A study by three Israeli researchers at the Israel Institute for Technology — the Technion — in Haifa, has revealed that simply spending time in nature isn’t enough. To be happy, we need to get really close to it, to touch it and smell it. And surprise! There’s no need to turn off your phone.
During the first COVID-19-related lockdown, everyone baked sourdough bread. In the second lockdown, the trend was home gardening, and social media was flooded with a plethora of photos of pot plants and close-ups of colorful succulents.
According to researchers, the change in trend can be explained by the fact that the second lockdown found Israelis in lower spirits that even carbs would find it hard to lift.

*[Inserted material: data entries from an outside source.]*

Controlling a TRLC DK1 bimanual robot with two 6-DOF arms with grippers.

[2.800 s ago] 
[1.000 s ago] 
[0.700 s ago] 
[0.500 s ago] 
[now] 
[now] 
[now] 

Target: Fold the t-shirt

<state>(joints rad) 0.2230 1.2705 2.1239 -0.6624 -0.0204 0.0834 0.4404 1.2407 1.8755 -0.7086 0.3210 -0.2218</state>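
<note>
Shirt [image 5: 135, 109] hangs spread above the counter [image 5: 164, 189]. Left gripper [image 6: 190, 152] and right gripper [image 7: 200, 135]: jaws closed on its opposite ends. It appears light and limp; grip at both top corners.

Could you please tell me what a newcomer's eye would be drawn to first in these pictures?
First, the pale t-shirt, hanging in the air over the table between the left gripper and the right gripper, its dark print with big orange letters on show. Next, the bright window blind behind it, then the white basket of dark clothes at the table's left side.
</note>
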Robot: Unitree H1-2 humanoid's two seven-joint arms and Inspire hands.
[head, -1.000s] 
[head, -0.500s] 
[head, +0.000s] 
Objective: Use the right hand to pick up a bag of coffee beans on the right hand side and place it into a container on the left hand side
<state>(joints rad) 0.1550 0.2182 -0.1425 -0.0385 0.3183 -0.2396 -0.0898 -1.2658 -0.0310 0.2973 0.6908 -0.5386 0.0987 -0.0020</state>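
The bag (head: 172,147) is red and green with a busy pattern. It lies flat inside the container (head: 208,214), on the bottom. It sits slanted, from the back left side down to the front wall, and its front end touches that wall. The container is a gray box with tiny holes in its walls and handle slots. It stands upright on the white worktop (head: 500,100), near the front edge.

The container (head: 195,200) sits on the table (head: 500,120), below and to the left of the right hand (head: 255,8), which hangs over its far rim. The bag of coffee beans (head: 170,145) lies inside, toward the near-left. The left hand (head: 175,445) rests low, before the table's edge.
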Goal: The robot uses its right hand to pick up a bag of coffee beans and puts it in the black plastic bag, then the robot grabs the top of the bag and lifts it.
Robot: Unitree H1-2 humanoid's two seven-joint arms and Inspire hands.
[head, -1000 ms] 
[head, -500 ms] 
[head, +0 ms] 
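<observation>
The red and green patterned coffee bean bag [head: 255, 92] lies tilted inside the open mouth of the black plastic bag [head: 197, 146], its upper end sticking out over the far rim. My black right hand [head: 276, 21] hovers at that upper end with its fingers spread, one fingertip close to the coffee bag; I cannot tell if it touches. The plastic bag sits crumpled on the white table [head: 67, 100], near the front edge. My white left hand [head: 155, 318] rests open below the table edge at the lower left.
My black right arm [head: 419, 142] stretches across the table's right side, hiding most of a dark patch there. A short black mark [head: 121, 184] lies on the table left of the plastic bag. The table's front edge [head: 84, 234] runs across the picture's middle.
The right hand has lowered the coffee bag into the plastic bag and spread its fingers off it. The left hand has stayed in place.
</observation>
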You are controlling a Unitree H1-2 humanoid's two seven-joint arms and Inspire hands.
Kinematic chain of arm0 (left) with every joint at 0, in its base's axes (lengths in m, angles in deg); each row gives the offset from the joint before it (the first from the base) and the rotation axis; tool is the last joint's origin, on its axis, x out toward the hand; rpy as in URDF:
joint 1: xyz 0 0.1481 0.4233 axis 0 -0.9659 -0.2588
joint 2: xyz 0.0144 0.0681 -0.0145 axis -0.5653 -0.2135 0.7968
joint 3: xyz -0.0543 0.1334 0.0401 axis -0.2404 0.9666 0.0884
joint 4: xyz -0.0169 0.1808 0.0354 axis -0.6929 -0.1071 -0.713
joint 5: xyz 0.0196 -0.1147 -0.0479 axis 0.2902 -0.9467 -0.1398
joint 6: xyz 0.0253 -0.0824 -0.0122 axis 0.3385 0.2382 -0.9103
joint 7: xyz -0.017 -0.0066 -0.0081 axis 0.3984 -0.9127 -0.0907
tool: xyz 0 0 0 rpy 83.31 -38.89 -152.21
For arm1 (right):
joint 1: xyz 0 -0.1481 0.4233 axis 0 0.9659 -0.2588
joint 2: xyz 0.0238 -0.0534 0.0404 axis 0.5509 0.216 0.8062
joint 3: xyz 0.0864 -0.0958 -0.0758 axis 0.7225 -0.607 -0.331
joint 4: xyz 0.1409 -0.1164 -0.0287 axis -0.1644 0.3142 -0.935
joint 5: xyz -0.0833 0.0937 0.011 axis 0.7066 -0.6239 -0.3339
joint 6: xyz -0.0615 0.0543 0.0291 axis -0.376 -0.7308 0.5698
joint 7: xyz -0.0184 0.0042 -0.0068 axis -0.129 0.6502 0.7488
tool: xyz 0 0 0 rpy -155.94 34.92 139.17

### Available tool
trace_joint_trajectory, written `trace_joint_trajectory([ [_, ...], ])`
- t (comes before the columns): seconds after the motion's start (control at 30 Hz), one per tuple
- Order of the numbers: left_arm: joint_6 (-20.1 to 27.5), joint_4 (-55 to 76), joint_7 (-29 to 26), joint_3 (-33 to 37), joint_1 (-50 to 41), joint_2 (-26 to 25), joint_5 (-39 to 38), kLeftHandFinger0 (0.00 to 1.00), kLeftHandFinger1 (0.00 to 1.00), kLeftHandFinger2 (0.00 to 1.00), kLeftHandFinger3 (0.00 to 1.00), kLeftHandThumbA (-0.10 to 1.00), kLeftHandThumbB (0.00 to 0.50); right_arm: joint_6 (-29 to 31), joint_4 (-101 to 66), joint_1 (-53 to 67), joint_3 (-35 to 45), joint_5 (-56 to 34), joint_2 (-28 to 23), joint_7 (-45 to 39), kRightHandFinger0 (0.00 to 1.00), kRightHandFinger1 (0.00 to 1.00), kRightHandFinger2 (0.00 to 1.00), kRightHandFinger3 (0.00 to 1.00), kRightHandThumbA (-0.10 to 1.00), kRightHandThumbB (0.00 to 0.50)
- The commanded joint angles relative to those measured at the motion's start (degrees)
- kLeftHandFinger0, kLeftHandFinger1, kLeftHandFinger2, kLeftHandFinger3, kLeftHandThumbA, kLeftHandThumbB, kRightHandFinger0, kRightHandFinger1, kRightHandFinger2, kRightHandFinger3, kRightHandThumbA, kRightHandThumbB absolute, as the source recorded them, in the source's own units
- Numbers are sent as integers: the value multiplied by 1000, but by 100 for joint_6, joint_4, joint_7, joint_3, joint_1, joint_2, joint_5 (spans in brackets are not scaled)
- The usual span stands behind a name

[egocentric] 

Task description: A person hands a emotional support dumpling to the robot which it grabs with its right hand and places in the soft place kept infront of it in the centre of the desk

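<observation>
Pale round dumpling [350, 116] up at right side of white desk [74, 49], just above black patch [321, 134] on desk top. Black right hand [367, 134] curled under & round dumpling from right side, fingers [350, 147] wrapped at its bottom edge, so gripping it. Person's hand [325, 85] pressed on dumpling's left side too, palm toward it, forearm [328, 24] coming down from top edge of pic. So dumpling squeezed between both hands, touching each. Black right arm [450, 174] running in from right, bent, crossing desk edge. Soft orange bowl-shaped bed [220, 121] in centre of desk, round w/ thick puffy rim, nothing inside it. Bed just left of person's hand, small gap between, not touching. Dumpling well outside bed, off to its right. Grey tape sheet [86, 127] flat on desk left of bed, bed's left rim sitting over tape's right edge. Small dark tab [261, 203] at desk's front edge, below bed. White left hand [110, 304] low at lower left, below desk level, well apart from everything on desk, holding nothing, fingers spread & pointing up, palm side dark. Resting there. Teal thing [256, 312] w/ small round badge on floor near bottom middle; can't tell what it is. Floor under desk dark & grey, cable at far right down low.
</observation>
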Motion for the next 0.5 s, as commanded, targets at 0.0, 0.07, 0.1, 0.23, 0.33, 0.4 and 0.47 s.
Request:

The forced lockdown that kept entire families indoors turned even the brightest, most beautiful homes into traps that created a sense of being closed in, and their residents tried to mitigate its impacts with a little greenery on which they could feast their eyes and spirits.
Numerous research studies have supported this intuitive choice, demonstrating the importance of nature and green spaces to people’s emotional and physical wellbeing, but a new study has shown that “feasting one’s eyes on greenery” is merely the tip of the iceberg. In order to benefit emotional wellbeing, humans must get close up and physically touch natural elements.
In a research study published in Conservation Biology, Technion researchers found that interaction with nature alone is not enough. In order for tangible benefits to be derived, they found it is important that planners design green spaces that positive and close interaction with nature. The effect of interaction of this kind occurs in two stages.
In the first, “cues of close psychological distance,” such as smelling and touching natural elements, increase the state of nature relatedness. This state in turn intensifies the pleasure derived by participants.
The researchers, Professor Assaf Shwartz and Dr. Agathe Colléony of the Faculty of Architecture and Town Planning, and Dr. Liat Levontin of the William Davidson Faculty of Industrial Engineering and Management, explain that closeness to nature improves wellbeing more than passive exposure or simply looking at the green landscape.
Based on a survey of 1,023 visitors at Ramat Hanadiv Nature Park, they found that the closer the interaction with nature (for example, interaction that included touching natural elements or smelling flowers), the more the positive affect of visitors was enhanced following the visit to the nature reserve, compared to other visitors who experienced nature from a greater distance (for example, by simply taking a walk).
“Our research has shown that people who have an emotional affinity for nature are generally happier and derive greater benefit from visits to green spaces or nature reserves,” explained Prof. Shwartz.
Following these findings, the researchers conducted an experiment among 303 Technion students. All participants spent half an hour outdoors on campus, with each assigned one of nine different cues-to-experience to perform while walking. These included smelling flowers, taking photographs of nature, touching natural elements, or turning off their phones. The findings showed that participants assigned cues of close psychological distance from nature (smelling and touching natural elements) indeed felt closer to nature and felt better after the walk than the control group (with no cues).
Contrary to the prevailing opinion that it is important to experience nature undisturbed, participants who were asked to turn off their phones during the walk interacted less with nature, and reported both an increase in their negative feelings and a decrease in positive feelings after the walk was recorded.
According to Dr. Levontin, “Turning off the phone may possibly cause people to think about it more and lead to FOMO (Fear of Missing Out) and does not enable significant interaction with nature.”
“People today are increasingly alienated from nature, and this has negative implications on their health and wellbeing and on the importance they attribute to the world of nature,” said Prof. Shwartz. “It’s important to plan green spaces that enable significant interactions with nature to improve our affinity to nature and emotional wellbeing.”
“I think we all felt it in the recent lockdowns,” added Dr. Levontin. “But it’s possible that as a result of our growing alienation from nature, planning green spaces is not enough to create a significant nature experience and contribute to quality of life. So thought must be given to how to encourage people to go outdoors and enhance their nature experience.”
“This is precisely where our research comes in,” Prof. Shwartz explained. “In the experiment, we demonstrated that with the help of minor cues, which we called “cues-to-experience,” people can be brought closer to nature.
“We also found that it is possible to enhance the nature experience among visitors, as well as its positive effect after the visit. Even smartphones can be used to create meaningful nature experiences for all of us in parks, gardens, and nature reserves.
“At the same time, it is important to make sure to also protect biodiversity and not to encourage interaction that is liable to be harmful to nature, such as picking flowers.
“Landscape architects and environmental planners need to think about solutions that will encourage the creation of interactions with nature, whose negative impact on biodiversity is minimal and positive impact is strong.”